<<<<

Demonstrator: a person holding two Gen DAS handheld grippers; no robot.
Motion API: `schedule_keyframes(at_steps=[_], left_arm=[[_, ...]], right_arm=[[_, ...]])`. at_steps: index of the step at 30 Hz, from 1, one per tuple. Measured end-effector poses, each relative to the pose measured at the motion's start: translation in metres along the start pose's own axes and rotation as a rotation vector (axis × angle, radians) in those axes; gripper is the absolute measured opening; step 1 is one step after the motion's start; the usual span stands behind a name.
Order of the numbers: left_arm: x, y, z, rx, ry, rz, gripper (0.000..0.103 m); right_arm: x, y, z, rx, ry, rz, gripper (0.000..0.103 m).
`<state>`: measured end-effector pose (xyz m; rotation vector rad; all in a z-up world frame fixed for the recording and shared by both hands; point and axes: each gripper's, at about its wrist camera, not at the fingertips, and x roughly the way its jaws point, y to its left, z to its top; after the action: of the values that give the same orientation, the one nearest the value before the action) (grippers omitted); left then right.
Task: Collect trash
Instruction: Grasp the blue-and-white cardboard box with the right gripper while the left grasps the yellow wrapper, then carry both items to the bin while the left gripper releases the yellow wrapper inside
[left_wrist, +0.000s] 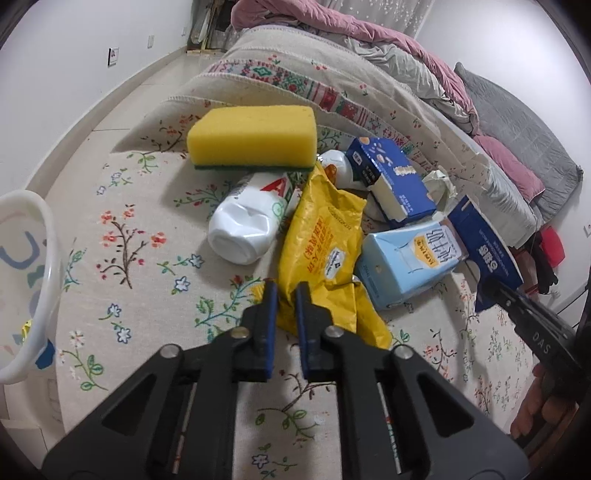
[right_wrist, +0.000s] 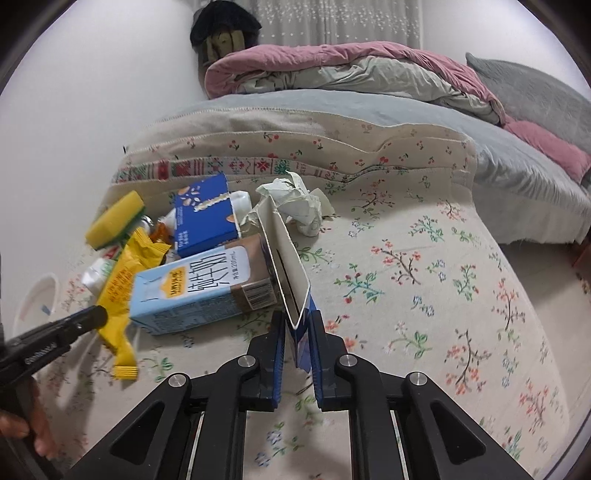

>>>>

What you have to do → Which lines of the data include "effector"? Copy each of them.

Result of this exercise →
Motion API: `schedule_keyframes(at_steps=[_], left_arm=[[_, ...]], right_arm=[[_, ...]])`. at_steps: index of the step at 30 Hz, from 1, one per tuple. Measured end-effector poses, each relative to the pose measured at the motion's start: translation in metres along the start pose's own axes and rotation as a rotation vector (axis × angle, radians) in those axes; gripper is the absolute measured opening; step 1 is one step after the motion's start; the usual span stands behind a name.
`<state>`: measured end-effector pose (xyz m; rotation vector rad; all in a z-up world frame fixed for the recording and shared by both hands; point and axes: each gripper's, at about its wrist camera, not at the fingertips, and x roughly the way its jaws point, y to its left, z to its top; after the action: of the values that give the same orientation, the one nearest the value before the action) (grippers omitted); left then right.

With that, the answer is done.